A group of particles is traveling in a magnetic field of unknown magnitude and direction. You observe that a proton moving at 1.50 km/s in the +x-direction experiences a force of 2.25x10- 16 N in the +y-direction, and an electron moving at 4.75 km/s in the -z-direction experiences a force of 8.50 X 1O- 16 N.

(a) What are the magnitude and direction of the magnetic field?
(b)What are the magnitude and direction of the magnetic force on an electron moving in the –y direction at 3.2 km/s?

To solve this problem, we can use the equation for the magnetic force on a charged particle moving in a magnetic field:

F = qvBsinθ

where F is the force experienced by the particle, q is its charge, v is its velocity, B is the magnetic field strength, and θ is the angle between the velocity vector and the magnetic field vector.

(a) To find the magnitude and direction of the magnetic field in the given scenario, we can use the information about the forces experienced by the proton and the electron.

For the proton:
F = 2.25 x 10^-16 N
q = +1.6 x 10^-19 C (charge of a proton)
v = 1.5 x 10^3 m/s (convert km/s to m/s)

Using the equation F = qvBsinθ, we know that the force experienced by the proton is in the +y-direction.

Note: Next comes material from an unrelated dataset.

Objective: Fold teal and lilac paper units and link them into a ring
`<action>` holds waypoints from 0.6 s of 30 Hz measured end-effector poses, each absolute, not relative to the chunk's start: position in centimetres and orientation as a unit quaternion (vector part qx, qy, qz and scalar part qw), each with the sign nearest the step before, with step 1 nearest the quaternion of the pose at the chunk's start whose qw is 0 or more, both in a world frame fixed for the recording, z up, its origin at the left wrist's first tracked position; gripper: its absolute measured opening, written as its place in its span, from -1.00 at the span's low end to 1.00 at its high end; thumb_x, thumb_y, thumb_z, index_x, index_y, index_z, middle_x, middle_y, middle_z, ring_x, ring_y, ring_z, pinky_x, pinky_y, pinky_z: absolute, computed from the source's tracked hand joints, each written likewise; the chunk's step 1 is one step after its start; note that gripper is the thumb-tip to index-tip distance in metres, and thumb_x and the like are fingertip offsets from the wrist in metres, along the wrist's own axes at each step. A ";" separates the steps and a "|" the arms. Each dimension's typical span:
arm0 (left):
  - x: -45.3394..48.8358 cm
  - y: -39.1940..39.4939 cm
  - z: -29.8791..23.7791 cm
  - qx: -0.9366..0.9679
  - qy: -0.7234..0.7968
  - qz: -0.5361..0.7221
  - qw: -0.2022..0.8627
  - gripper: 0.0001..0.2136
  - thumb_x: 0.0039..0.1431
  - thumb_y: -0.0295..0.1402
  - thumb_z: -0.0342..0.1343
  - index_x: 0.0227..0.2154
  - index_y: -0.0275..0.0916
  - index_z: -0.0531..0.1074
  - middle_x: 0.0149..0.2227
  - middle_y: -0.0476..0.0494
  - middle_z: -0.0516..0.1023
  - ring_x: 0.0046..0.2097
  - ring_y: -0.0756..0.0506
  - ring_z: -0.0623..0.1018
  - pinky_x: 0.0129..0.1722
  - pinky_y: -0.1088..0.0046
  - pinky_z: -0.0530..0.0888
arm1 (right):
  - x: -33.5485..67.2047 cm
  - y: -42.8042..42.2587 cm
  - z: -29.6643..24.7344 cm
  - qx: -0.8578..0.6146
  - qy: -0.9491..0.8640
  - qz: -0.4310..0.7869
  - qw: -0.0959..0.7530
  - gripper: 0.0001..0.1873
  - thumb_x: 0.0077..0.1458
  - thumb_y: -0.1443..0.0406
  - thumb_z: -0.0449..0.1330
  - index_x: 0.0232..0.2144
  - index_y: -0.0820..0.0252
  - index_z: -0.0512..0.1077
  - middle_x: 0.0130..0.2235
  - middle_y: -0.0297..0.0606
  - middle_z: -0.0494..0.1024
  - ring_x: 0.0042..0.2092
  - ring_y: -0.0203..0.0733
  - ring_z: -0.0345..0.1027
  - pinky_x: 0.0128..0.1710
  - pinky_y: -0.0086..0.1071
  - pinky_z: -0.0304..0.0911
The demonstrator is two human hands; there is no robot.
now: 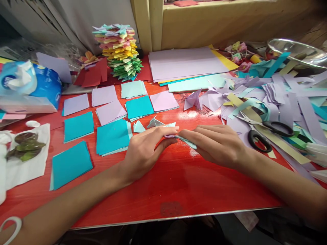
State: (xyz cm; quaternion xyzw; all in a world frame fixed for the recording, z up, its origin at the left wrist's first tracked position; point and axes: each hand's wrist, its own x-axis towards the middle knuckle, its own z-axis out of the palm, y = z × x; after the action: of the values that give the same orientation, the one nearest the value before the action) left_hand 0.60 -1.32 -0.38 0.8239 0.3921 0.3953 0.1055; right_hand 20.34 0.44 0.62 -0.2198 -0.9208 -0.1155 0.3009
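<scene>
Between my two hands, just above the red table, is a small folded paper piece in pale mint and lilac. My left hand pinches its left end between thumb and fingers. On the other end my right hand is closed, fingers together on top; its thumb is hidden. Right behind the left hand lie small folded mint pieces. A folded lilac piece stands further back. Stacks of square paper, among them a large teal stack, lie left of my hands.
Black-handled scissors rest among paper strips on the right. At the back stand a multicoloured tower of folded paper and lilac sheets. A tissue pack and leaves on a napkin are at left. A metal bowl sits back right.
</scene>
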 end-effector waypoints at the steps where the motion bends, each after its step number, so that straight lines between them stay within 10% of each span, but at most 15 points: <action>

Since the velocity of the proton is in the +x-direction, the angle between the velocity and magnetic field vectors is 90 degrees (sin90 = 1).

2.25 x 10^-16 N = (1.6 x 10^-19 C)(1.5 x 10^3 m/s)(B)(1)

Solving for B gives:
B = 2.25 x 10^-16 N / (1.6 x 10^-19 C x 1.5 x 10^3 m/s)

Calculate B to find the magnitude of the magnetic field.

For the electron:
F = 8.50 x 10^-16 N
q = -1.6 x 10^-19 C (charge of an electron)
v = -4.75 x 10^3 m/s (convert km/s to m/s)

Using the equation again, we know that the force experienced by the electron is opposite to the velocity, in the -z-direction. The angle between the velocity and magnetic field vectors is 90 degrees (sin90 = 1).

8.50 x 10^-16 N = (-1.6 x 10^-19 C)(-4.75 x 10^3 m/s)(B)(1)

Solving for B gives:
B = 8.50 x 10^-16 N / (1.6 x 10^-19 C x 4.75 x 10^3 m/s)

Calculate B to find the magnitude of the magnetic field.

(b) To find the magnitude and direction of the magnetic force on an electron moving in the -y direction at 3.2 km/s, we can again use the equation for magnetic force:

F = qvBsinθ

For the electron:
q = -1.6 x 10^-19 C (charge of an electron)
v = -3.2 x 10^3 m/s (convert km/s to m/s)
B (magnitude of the magnetic field) is already known from part (a).

Since the electron is moving in the -y direction, the angle between its velocity and the magnetic field vectors is 180 degrees (sin180 = 0).

F = (-1.6 x 10^-19 C)(-3.2 x 10^3 m/s)(B)(0)

The force experienced by the electron in this case will be zero, meaning there is no magnetic force acting on it.

So, the magnitude of the magnetic force on an electron moving in the -y direction at 3.2 km/s is zero, and the direction is undefined.